* ACTIVITY: Please copy exactly the lines from the first in the records through the line that contains "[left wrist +", but not the pictures.

* DATA FOR ANALYSIS:
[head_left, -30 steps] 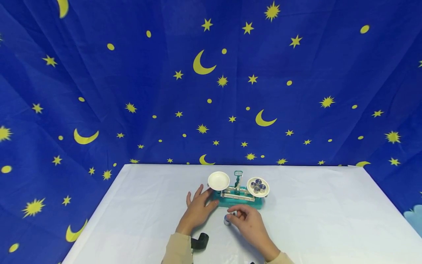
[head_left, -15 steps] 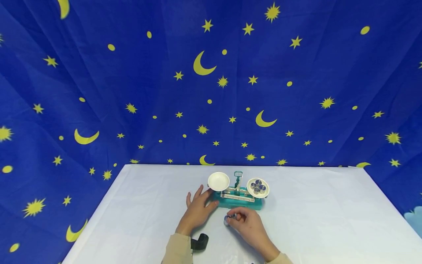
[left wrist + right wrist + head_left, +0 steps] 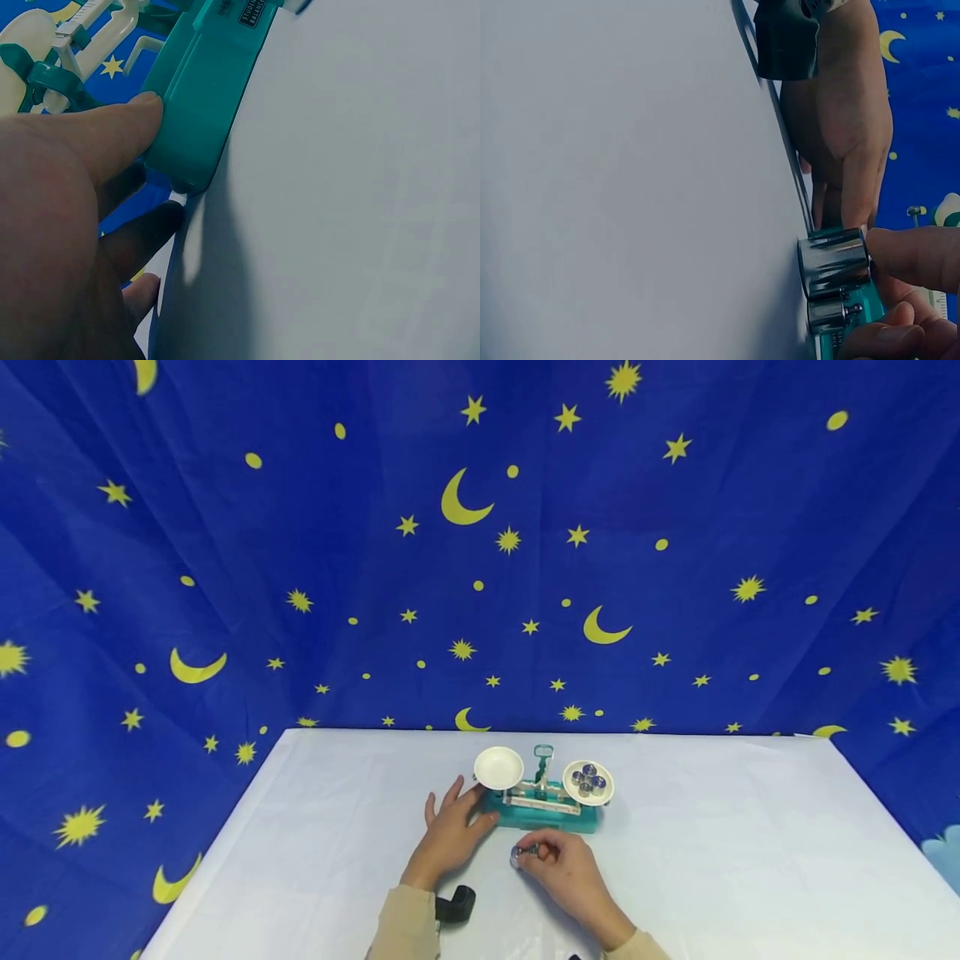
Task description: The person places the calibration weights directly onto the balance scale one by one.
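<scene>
A green balance scale [image 3: 525, 817] with two white pans stands at the table's far middle. My left hand [image 3: 447, 839] rests at its left end. In the left wrist view the thumb [image 3: 124, 131] lies against the green base, the other fingers spread beyond its end. The left pan [image 3: 498, 768] is bare; several metal weights [image 3: 597, 782] sit in the right pan [image 3: 597, 799]. In front of the scale my right hand [image 3: 567, 870] pinches a shiny cylindrical weight [image 3: 832, 262] between curled fingers. A smaller knobbed weight [image 3: 827, 316] is right beside it, near a fingertip.
White sheeting covers the table [image 3: 720, 860]. A blue star-and-moon cloth [image 3: 420, 568] hangs behind it. A black strap piece [image 3: 459, 906] juts out by my left wrist, low over the table.
The right fingers have shifted slightly at the weights in front of the scale. My left hand, the scale and the weights in the pan stay the same.
</scene>
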A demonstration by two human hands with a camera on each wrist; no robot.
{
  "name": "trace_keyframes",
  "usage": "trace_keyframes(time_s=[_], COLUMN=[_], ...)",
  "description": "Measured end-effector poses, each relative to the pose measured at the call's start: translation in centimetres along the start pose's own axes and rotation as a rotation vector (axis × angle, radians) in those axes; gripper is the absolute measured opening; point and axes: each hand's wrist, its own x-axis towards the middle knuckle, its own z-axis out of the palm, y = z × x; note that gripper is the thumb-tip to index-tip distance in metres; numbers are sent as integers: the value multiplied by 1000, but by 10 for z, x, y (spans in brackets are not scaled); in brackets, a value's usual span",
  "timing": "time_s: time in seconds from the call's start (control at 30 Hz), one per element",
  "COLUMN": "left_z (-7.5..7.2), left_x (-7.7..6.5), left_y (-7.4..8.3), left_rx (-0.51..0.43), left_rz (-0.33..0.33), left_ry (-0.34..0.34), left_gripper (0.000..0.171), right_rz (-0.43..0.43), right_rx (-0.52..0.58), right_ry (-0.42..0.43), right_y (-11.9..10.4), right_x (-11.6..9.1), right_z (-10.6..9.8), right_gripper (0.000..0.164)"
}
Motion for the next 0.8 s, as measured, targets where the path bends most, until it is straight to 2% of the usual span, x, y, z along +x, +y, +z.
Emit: trace_keyframes(time_s=[0.8], left_z=[0], left_x=[0], left_y=[4], left_rx=[3], left_rz=[-3], left_ry=[6], left_gripper=[56], right_rz=[17], right_rx=[2], right_ry=[13], right_y=[0], right_x=[-1], right_z=[2], right_gripper=[13])
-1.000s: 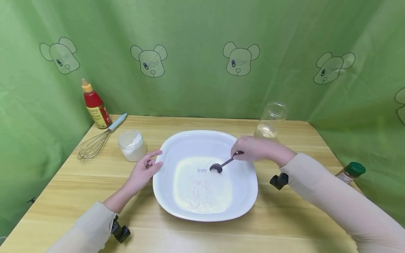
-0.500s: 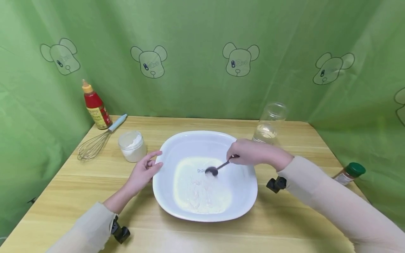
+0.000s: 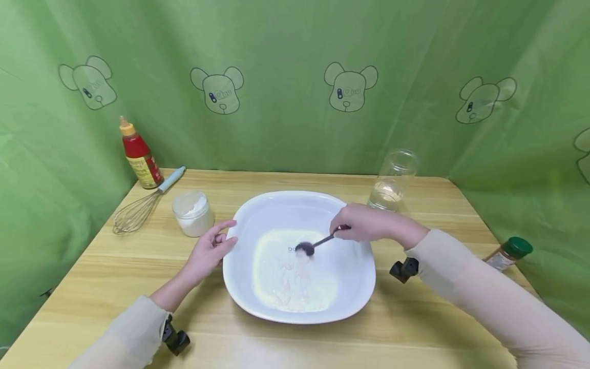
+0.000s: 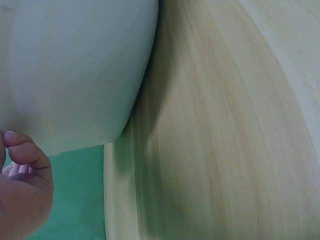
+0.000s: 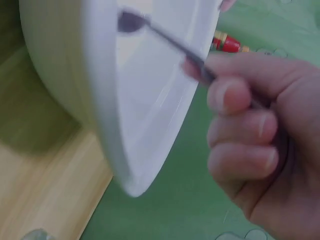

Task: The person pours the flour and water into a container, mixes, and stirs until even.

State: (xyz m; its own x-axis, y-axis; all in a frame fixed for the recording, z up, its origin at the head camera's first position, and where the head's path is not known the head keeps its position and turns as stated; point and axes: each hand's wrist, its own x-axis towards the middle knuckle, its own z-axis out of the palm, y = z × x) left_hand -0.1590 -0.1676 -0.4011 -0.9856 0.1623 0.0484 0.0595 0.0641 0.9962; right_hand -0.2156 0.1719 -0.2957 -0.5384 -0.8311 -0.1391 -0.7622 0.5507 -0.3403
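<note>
A white basin (image 3: 244,277) with a wet-looking, whitish patch on its floor stands at mid-table. My left hand (image 3: 209,251) grips its left rim, thumb and fingers at the edge; in the left wrist view the curled fingers (image 4: 27,152) meet the basin's outer wall. Over the basin, my right hand (image 3: 361,221) holds a dark spoon (image 3: 304,249) by its handle. The spoon's bowl is tipped, with white powder at its lip and below it. In the right wrist view, my fingers (image 5: 242,127) curl round the spoon's handle.
Left of the basin are a jar of white powder (image 3: 193,218), a whisk (image 3: 138,212) and a red sauce bottle (image 3: 142,159). A glass with pale liquid (image 3: 387,192) stands behind my right hand. A green-capped shaker (image 3: 509,251) is at the right edge, partly behind the sleeve.
My right hand has moved slightly left with the spoon, and the spoon's bowl has turned over so that powder drops into the basin. The left hand stays on the rim.
</note>
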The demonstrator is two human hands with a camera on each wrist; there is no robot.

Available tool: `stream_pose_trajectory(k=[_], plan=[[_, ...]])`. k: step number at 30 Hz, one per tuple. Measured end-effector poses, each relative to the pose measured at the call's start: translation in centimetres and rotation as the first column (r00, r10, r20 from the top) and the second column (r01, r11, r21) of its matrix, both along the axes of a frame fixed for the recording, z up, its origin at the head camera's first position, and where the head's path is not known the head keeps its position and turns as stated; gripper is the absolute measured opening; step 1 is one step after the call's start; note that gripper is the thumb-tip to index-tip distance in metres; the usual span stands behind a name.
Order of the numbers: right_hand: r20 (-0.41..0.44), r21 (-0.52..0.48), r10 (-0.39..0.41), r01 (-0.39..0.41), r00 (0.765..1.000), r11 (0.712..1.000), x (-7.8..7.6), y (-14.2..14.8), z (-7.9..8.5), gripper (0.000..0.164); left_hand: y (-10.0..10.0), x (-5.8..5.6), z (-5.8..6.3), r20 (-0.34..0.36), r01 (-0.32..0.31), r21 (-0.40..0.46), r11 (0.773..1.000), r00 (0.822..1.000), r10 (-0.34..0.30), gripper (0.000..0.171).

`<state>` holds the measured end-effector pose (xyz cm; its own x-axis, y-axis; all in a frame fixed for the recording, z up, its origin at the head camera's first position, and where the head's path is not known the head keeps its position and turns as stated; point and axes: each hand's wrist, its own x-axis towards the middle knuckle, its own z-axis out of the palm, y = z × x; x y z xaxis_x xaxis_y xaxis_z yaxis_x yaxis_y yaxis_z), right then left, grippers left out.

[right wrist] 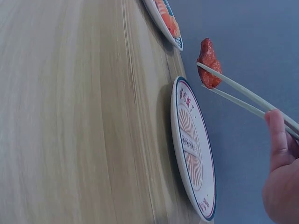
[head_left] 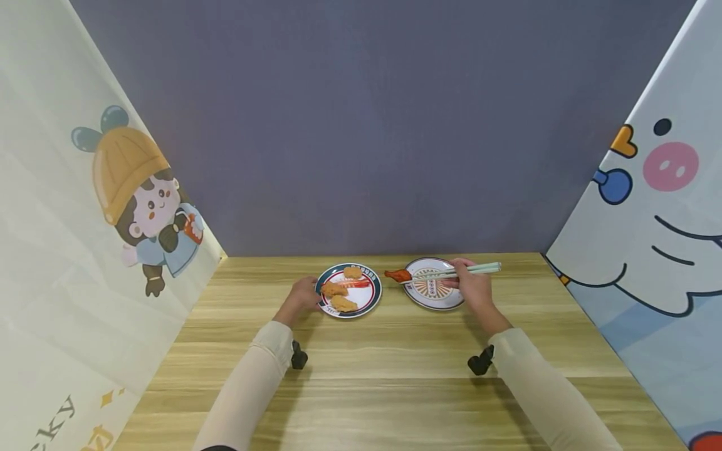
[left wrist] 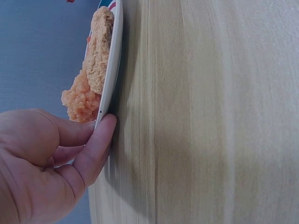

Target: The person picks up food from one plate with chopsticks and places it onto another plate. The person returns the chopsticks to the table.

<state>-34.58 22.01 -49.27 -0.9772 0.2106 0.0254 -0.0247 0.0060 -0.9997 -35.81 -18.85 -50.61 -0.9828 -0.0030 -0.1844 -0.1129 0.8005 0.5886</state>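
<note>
Red meat piece (head_left: 398, 275): pinched between chopstick tips, raised off the table (head_left: 383, 376), in the head view over the gap between the plates; the tips grip one end, probably to keep the fingers away from the food.
Right hand (head_left: 474, 285): fingers curled around the chopsticks (head_left: 486, 268), some hidden.
Left hand (head_left: 304, 293): thumb and fingers pinch the rim of the filled plate (head_left: 365, 300), likely steadying it.
Filled plate: bears breaded pieces (head_left: 343, 304) and a red-and-white piece (head_left: 355, 284), which crowd part of its surface.
Sunburst plate (head_left: 445, 300): just beside, partly covered by right hand and chopsticks in the head view.
Backdrop (head_left: 372, 125): grey, behind the table's far edge.
</note>
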Motion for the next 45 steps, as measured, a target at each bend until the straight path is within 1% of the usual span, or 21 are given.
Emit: stream_pose_trajectory(k=[5,8,12,15,16,17,23,24,25,30,32,37,42,45], plan=[[-0.013,-0.014,-0.018,0.018,1.000,1.000,0.1,0.6,-0.1,0.043,0.1,0.0,0.1,0.018,-0.016,0.015,1.000,1.000,0.016,0.063],[-0.021,-0.016,-0.025,0.025,0.999,1.000,0.1,0.9,-0.3,0.042,0.1,-0.1,0.0,0.022,-0.019,0.009,1.000,1.000,0.019,0.062],[0.012,-0.017,-0.053,0.053,0.999,0.998,0.1,1.4,-0.6,0.044,0.1,-0.1,0.0,0.035,-0.021,0.006,1.000,0.999,0.021,0.063],[0.029,-0.026,-0.071,0.072,0.997,0.997,0.2,1.6,-0.7,0.045,0.0,-0.2,0.0,0.047,-0.026,0.026,0.999,0.999,0.025,0.064],[0.027,-0.024,-0.073,0.073,0.997,0.997,0.2,1.7,-0.7,0.045,0.0,-0.2,-0.1,0.046,-0.023,0.025,0.999,0.999,0.022,0.064],[0.024,-0.020,-0.074,0.075,0.997,0.997,0.3,1.7,-0.7,0.044,-0.1,-0.2,-0.1,0.028,-0.012,0.024,1.000,1.000,0.011,0.063],[0.004,0.000,-0.093,0.093,0.996,0.996,0.4,2.0,-0.6,0.039,0.0,-0.1,0.1,-0.002,-0.001,-0.006,1.000,1.000,0.001,0.064],[0.001,0.002,-0.094,0.094,0.996,0.996,0.4,2.1,-0.6,0.038,0.0,-0.1,0.2,0.011,-0.009,-0.008,1.000,1.000,0.009,0.064],[0.005,-0.001,-0.091,0.091,0.996,0.996,0.6,2.2,-0.4,0.037,0.1,0.1,0.2,0.008,-0.007,-0.008,1.000,1.000,0.007,0.064],[0.005,0.015,-0.100,0.100,0.995,0.995,0.8,2.8,-0.5,0.037,0.2,0.3,0.3,0.001,-0.001,-0.005,1.000,1.000,0.001,0.062],[-0.001,0.017,-0.115,0.115,0.993,0.993,0.8,3.0,-0.8,0.037,0.2,0.3,0.3,-0.001,0.003,-0.017,1.000,1.000,-0.003,0.062],[-0.013,-0.009,-0.129,0.128,0.992,0.992,1.0,3.3,-0.8,0.038,0.1,0.4,0.5,-0.013,0.022,-0.050,0.998,1.000,-0.023,0.063],[0.001,0.008,-0.144,0.144,0.990,0.990,0.9,3.5,-1.1,0.037,0.1,0.3,0.4,-0.029,0.048,-0.088,0.995,0.998,-0.050,0.063],[0.003,0.009,-0.162,0.162,0.987,0.987,0.8,3.5,-1.1,0.034,0.1,0.3,0.3,-0.018,0.039,-0.070,0.997,0.999,-0.040,0.063]])
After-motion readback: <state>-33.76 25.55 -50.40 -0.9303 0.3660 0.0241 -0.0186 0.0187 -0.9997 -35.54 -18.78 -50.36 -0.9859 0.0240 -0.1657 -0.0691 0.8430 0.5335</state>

* SOLUTION FOR THIS PROBLEM:
[head_left, -30 steps] 
[head_left, -15 steps] 
[left wrist + right wrist + head_left, +0 steps] 

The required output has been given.